I am an anesthesiologist at a busy multisurgeon plastic-surgery practice. One of the surgeons has started offering a “tongue bifurcation” procedure wherein the tongue is split down the middle, creating a lizardlike appearance for patients who are interested in body modification. I find I have a deep aversion to this surgery, to the point where I would like to refuse to take part. However, this means that one of my partners would be stuck with the work or — worse — that a procedure might need to be canceled and rescheduled, to the inconvenience of patient and surgeon. I also recognize that I willingly take part in other body modifications like breast implants, rhinoplasty and gender-affirming surgery. Is it reasonable for me to draw a line? Name Withheld
People who seek this lizardlike look are doing something to their bodies that — in most states — they are free to do. No third parties are being harmed. So ask yourself what basis you have for not participating in their surgery. If your revulsion derives from an aesthetic disagreement, does that mean you think all the other surgeries you engage in result in aesthetic improvements? Is it any of your business if clients chose to make themselves less attractive to you?

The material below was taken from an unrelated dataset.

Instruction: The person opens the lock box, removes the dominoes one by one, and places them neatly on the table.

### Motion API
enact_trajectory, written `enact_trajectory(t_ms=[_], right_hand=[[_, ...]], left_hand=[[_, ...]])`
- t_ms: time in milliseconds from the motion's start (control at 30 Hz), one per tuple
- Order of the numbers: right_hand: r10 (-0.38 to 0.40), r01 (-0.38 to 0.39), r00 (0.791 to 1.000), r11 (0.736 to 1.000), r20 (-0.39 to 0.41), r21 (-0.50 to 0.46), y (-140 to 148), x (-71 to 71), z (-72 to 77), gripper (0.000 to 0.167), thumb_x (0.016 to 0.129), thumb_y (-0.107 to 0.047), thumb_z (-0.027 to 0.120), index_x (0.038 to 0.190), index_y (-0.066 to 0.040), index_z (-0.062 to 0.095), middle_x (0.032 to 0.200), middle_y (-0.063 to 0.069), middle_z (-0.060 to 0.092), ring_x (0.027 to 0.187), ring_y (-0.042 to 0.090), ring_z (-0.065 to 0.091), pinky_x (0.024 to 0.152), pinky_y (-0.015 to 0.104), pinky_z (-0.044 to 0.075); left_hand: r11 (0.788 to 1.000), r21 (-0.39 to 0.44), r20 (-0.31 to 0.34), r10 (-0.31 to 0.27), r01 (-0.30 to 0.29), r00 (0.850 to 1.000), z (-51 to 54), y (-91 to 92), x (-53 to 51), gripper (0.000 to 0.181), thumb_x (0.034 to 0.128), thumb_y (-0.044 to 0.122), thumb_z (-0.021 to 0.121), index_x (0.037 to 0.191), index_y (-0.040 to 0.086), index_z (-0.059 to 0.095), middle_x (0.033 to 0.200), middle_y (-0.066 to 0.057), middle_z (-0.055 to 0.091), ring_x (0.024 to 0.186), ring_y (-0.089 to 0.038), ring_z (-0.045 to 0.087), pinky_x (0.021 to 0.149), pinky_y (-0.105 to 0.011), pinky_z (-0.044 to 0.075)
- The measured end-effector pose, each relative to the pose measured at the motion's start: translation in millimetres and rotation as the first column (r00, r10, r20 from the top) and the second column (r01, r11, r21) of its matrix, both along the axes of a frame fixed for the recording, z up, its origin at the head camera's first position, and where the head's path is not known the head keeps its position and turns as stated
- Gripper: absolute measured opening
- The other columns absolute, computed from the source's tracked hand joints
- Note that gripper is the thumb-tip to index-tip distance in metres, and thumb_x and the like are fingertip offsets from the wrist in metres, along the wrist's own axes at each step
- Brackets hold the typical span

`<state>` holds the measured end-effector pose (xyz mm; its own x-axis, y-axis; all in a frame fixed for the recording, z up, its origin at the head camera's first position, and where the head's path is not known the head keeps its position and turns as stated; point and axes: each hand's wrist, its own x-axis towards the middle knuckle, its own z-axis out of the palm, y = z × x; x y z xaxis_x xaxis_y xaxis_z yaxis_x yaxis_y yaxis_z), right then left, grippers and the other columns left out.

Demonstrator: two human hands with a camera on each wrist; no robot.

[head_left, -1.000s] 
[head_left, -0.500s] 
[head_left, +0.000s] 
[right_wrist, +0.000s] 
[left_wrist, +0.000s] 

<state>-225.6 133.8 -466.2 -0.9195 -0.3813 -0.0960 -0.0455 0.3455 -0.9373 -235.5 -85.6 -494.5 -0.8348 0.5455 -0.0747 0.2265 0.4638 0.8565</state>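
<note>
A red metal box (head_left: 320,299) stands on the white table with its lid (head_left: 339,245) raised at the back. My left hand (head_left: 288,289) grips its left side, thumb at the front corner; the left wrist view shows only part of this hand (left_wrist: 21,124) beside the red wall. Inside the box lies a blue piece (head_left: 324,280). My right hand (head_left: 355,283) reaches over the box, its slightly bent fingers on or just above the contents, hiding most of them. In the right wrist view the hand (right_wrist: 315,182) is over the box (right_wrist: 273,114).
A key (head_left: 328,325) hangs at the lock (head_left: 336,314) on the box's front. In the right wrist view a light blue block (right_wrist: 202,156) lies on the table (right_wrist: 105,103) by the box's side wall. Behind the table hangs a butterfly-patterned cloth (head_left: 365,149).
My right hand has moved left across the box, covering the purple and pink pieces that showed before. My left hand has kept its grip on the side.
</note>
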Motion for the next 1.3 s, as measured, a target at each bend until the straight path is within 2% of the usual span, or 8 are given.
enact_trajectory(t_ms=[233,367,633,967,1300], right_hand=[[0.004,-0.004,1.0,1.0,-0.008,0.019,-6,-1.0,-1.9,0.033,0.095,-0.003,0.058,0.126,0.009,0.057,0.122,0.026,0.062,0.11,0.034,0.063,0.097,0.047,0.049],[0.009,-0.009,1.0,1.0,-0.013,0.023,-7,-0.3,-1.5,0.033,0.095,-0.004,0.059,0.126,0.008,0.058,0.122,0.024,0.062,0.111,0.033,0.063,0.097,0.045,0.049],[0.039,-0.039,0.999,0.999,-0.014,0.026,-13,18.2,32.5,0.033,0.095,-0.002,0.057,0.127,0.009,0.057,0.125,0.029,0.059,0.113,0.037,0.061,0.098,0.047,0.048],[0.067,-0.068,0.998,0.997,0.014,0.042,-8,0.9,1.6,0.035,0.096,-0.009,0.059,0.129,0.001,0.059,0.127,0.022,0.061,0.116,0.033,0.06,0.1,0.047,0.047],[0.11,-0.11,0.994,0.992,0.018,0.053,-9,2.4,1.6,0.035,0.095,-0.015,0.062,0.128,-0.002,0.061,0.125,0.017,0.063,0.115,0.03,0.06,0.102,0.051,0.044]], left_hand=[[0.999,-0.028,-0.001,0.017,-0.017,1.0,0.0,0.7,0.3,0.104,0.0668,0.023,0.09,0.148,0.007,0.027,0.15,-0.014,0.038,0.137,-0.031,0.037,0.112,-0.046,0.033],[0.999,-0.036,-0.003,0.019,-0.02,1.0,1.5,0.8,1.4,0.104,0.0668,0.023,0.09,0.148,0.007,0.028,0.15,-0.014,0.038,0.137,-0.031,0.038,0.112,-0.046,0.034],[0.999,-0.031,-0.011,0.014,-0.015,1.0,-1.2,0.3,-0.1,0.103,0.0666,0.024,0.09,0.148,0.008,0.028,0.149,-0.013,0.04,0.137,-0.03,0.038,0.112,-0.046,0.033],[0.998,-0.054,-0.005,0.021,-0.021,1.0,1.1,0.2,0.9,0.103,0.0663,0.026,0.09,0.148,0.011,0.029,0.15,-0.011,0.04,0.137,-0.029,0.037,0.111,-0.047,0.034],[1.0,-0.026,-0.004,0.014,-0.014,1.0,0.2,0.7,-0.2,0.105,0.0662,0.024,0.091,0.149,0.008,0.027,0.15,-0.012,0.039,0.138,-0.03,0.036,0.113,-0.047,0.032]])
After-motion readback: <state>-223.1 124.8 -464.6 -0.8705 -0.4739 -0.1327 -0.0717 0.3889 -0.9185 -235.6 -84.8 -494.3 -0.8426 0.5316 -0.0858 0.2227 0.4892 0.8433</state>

The most obvious reason not to participate in this procedure would be an undue risk of complications. The American Dental Association advises against tongue splitting, deeming it an invasive procedure “with negative health sequelae” — including severe bleeding, infection and nerve damage — “that outweigh any potential benefit.” It’s unclear how the association calculates the benefits. People who want split tongues aren’t trying to appeal to you or me; they’re presumably trying to look cool or otherwise attractive to members of a particular subculture. Buttock augmentation may appeal to a wider set, but it, too, can involve various risks: infection, capsular contracture, sciatic neuropathy, fat embolism. And if you generally objected to surgery performed without a medical objective, you would surely have a range of other procedures in your sights too.

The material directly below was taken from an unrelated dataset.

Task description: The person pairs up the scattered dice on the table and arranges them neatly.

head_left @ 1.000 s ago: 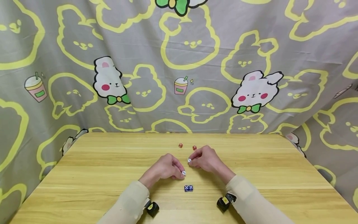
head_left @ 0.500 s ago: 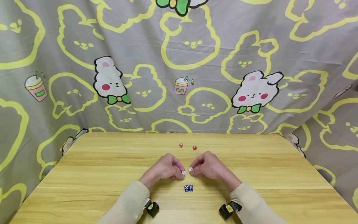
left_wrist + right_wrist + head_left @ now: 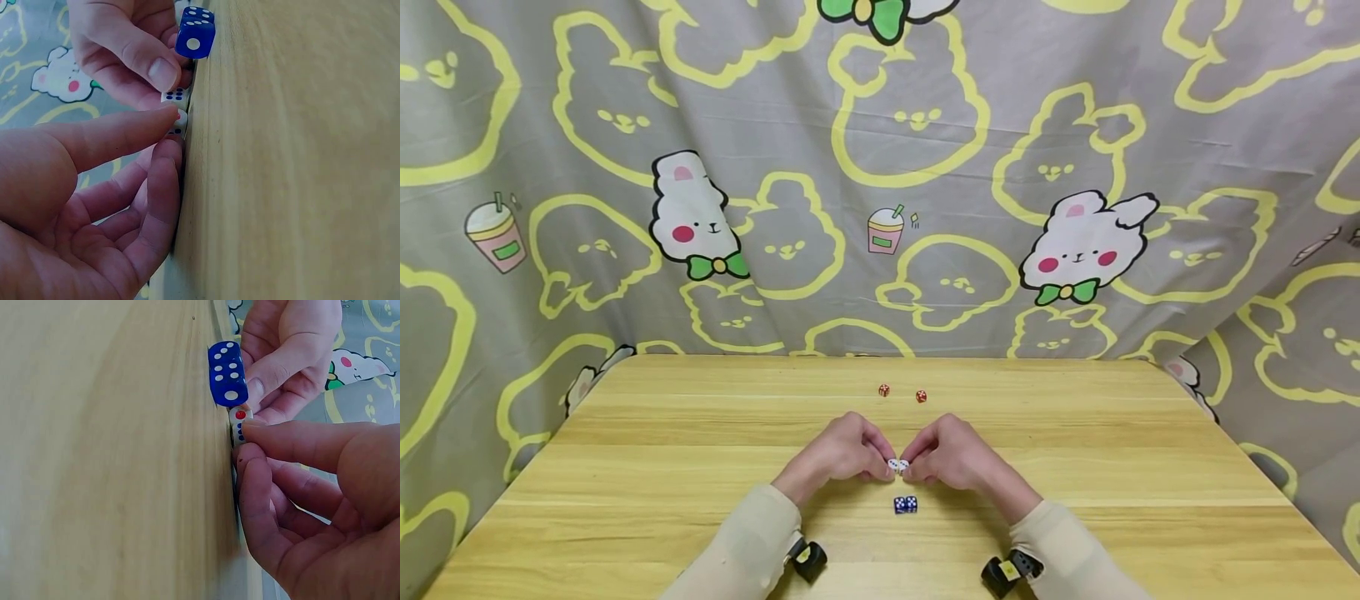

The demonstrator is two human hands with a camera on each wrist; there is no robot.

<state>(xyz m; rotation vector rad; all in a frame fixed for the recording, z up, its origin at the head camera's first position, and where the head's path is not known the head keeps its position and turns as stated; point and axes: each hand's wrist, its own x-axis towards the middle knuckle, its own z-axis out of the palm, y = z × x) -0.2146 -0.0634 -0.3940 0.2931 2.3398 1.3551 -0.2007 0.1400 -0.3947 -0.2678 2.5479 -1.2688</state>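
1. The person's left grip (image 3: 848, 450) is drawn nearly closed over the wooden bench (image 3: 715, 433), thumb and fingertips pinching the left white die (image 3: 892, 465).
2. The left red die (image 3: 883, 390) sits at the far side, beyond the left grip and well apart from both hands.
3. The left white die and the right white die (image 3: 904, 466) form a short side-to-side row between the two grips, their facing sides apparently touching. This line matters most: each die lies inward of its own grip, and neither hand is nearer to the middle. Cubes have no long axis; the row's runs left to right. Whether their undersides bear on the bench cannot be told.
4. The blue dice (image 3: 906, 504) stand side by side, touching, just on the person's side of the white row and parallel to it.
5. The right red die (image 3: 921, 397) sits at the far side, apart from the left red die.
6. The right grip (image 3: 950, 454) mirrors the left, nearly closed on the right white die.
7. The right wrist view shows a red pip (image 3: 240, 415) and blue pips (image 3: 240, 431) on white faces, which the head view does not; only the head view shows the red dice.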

Is there a principled distinction to be drawn here? Possibly. You would have to have reliable data about the rates of serious complications. (In England, an appeals court has agreed that it constitutes, in one instance, “grievous bodily harm,” and two official medical bodies have cited the risks of hemorrhage and nerve damage.) If it turns out that the chances of adverse consequences really are substantially higher for this procedure than for the others that your practice offers, you would have a solid “First, do no harm” argument not only for refraining but also for discouraging your colleagues from continuing to offer the service. But if you find yourself making this case, be sure that it’s more than a “yuck” response masquerading as a safety concern; you don’t want to be speaking with a forked tongue.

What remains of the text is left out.